Les premières notes de la Huitième Symphonie d’Antonín Dvořák atteignent à peine les oreilles des auditeurs de la Philharmonie qu’il faut déjà se rendre à l’évidence : Iván Fischer respire la musique. En quelques secondes, en quelques gestes, le chef hongrois souligne le phrasé, donne un appui, une direction, une allure, un caractère, et voilà l’Orchestre du Concertgebouw d’Amsterdam qui s’élance avec lui dans une interprétation d’anthologie. Du début à la fin, l’œuvre de Dvořák retentira comme un rêve incarné.
Certes, la Huitième Symphonie n’est pas une partition particulièrement difficile à défendre, tant les ingrédients qui la constituent sont clairs : on y entend l’attachement de Dvořák à la nature (ces chants d’oiseau stylisés à la flûte ou à la clarinette), son goût pour les danses et les chansons traditionnelles (dans le troisième mouvement notamment), son amour pour un lyrisme et un sens du drame très opératiques (lui qui fut alto solo à l’Opéra de Prague), sa culture religieuse au détour d’un choral, sa science formelle cousine de Brahms dont il était proche. Mélangez le tout d’un coup de baguette et vous obtiendrez déjà une pièce montée tout à fait convaincante !

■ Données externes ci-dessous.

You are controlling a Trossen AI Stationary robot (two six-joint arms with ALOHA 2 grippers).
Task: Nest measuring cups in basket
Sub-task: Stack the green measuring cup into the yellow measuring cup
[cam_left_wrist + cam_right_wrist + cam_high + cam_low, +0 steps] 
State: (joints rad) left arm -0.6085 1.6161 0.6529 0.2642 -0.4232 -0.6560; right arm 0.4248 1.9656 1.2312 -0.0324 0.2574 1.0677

Fischer et le Concertgebouw font entendre tout cela et plus encore, faisant entrer la cuisine de Dvořák dans la stratosphère de la plus haute gastronomie. Il faut dire que la recette est réalisée par une phalange aux petits oignons, qui pourrait jouer cette partition sans chef sans la moindre difficulté. Il n’y a qu’à voir la façon dont les musiciens des cordes évoluent les uns avec les autres sans se lâcher d’une semelle, les regards et les sourires qui s’échangent entre les chefs d’attaque… Au premier rang face au chef, c’est un véritable octuor qui est en place et entraîne le reste des troupes dans son sillage à la façon d’un immense ensemble de musique de chambre.
À l’autre bout de l’orchestre, la ligne puissante et souple des contrebasses soutient l’édifice sans ciller, se concertant quand il le faut avec un timbalier impeccable. Entre ces deux fronts, bois et cuivres sonnent en symbiose, avec une cohésion et une rondeur de son admirables dans les tuttis et des prises de parole solistes éblouissantes – on reste bouche bée devant le rayonnement tranquille de Kersten McCall à la flûte, la pureté des sonneries de cors et de trompettes, les interventions goguenardes des bassons. Tout est juste, naturel, fluide, lumineux, irrésistible : une démonstration orchestrale comme on en voit rarement.
L’orchestre pourrait se passer de lui ? Iván Fischer semble le savoir et apprécier sa chance. Jamais le maestro ne bat la mesure pour dicter simplement le tempo. Chacun de ses gestes est là pour aider les musiciens à rehausser encore leur jeu collectif, les inviter à des textures pianissimos sublimes (dans les variations du finale), les encourager dans un climax euphorisant ou dans des effets bien trouvés (les dérapages contrôlés du troisième mouvement, les rires ajoutés – sic ! – du finale), leur transmettre un supplément d’âme dans un chant, sans oublier de les avertir parfois, très rarement et très discrètement, quand l’ombre d’un déséquilibre guette.